> _Exercise requirements_: Transcribe exactly the lines that fall between the one holding "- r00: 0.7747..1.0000" and the one holding "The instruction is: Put", inclusive, from the entries below.
┌─ Provided information
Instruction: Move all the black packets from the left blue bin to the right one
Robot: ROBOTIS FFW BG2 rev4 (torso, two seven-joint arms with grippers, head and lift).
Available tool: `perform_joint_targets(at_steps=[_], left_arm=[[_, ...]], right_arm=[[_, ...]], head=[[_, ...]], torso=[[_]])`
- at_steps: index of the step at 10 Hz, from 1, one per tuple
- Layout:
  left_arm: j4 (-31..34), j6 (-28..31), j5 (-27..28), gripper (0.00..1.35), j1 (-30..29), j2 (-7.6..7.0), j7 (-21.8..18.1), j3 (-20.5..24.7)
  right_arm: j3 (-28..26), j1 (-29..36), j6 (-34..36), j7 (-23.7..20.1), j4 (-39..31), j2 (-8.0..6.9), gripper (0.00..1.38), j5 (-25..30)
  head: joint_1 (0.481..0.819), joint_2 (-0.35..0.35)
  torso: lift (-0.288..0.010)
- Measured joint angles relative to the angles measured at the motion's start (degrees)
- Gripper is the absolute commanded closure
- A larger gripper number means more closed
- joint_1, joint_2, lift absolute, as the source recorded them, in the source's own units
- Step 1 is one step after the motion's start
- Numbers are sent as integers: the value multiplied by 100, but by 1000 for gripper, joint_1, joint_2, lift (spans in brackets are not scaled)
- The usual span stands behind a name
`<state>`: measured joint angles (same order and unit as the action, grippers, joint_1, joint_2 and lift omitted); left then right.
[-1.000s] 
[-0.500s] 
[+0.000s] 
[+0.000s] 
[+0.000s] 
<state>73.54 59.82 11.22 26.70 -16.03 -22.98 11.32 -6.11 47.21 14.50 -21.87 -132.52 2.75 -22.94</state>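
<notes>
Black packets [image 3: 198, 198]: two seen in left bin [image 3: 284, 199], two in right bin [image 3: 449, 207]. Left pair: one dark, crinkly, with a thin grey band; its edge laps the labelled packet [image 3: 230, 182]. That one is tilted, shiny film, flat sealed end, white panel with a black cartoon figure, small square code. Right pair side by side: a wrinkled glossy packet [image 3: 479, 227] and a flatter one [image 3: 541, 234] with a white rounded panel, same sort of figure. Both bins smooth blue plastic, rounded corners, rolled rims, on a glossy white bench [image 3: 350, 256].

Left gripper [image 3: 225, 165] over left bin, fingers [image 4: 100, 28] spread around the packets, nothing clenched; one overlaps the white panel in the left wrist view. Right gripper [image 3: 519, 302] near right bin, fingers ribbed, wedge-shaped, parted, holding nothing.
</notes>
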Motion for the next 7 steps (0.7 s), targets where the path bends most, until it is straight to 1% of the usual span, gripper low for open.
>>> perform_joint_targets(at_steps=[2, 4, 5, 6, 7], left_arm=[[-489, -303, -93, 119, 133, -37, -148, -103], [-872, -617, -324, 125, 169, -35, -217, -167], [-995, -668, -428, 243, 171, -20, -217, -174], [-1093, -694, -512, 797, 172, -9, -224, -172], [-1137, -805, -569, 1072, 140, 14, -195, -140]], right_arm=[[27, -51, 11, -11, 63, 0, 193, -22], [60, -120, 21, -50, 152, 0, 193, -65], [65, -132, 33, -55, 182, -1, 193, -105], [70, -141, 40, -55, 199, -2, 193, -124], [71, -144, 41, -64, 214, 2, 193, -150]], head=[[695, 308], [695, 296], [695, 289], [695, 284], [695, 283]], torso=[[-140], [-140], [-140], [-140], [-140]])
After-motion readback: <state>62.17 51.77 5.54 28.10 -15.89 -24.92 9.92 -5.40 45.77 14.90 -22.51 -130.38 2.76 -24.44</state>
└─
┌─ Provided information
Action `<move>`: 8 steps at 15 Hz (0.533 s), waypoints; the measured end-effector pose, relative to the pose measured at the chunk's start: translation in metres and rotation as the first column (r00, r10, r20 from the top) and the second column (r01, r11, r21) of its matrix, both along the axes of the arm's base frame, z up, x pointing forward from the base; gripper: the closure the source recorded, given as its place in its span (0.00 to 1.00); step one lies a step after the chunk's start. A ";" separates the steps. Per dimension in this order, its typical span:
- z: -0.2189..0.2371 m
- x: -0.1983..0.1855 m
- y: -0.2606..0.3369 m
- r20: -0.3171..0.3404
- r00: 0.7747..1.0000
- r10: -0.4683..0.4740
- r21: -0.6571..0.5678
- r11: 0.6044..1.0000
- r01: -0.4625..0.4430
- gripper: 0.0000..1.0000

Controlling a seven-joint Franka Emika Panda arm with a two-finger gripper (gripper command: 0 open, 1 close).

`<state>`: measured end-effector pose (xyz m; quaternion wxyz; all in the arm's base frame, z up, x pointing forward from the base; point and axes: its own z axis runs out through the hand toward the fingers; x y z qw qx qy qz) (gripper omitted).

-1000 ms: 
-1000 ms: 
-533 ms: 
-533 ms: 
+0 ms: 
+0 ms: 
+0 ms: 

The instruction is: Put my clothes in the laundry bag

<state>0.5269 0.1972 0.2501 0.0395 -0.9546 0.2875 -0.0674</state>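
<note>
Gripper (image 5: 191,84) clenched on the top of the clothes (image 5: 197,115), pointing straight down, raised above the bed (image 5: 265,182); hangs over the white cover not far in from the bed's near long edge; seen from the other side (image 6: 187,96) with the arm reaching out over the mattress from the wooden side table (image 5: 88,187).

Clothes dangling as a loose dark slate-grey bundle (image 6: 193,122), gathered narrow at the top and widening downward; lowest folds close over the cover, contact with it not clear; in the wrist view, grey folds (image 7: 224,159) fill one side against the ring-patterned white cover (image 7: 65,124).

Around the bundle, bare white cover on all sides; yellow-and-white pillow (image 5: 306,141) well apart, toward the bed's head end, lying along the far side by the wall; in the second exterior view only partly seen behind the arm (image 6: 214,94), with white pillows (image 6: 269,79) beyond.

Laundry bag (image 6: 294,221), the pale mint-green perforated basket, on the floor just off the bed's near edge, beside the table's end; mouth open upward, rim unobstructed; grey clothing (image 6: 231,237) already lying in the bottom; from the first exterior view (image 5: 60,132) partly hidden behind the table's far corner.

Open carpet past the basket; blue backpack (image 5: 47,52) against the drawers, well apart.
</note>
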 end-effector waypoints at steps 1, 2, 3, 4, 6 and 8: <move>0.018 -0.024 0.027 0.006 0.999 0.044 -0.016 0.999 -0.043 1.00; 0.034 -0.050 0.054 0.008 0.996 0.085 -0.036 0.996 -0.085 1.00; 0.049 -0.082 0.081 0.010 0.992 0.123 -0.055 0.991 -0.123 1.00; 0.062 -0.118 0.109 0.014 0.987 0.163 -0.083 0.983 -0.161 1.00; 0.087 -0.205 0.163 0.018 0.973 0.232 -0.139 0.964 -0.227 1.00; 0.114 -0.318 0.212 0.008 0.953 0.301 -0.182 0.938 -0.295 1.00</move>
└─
> _Reply to the task_:
- r00: 0.7747..1.0000
- r10: -0.4683..0.4740
- r21: -0.6571..0.5678
- r11: 0.6044..1.0000
- r01: -0.4625..0.4430
- gripper: 0.0000..1.0000

Controlling a seven-joint Franka Emika Panda arm with a two-finger gripper (gripper command: 0 open, 1 close).

`<state>`: measured end-effector pose (xyz m; quaternion wxyz; all in the arm's base frame, z up, x pointing forward from the base; point and axes: its own z axis runs out through the hand toward the fingers; x y z qw qx qy qz) (gripper omitted).

-1000 ms: 
-1000 ms: 
-533 ms: 
-533 ms: 
+0 ms: 
+0 ms: 
+0 ms: 

The instruction is: Put my clothes in the laundry bag

This output is complete, and the exercise is done.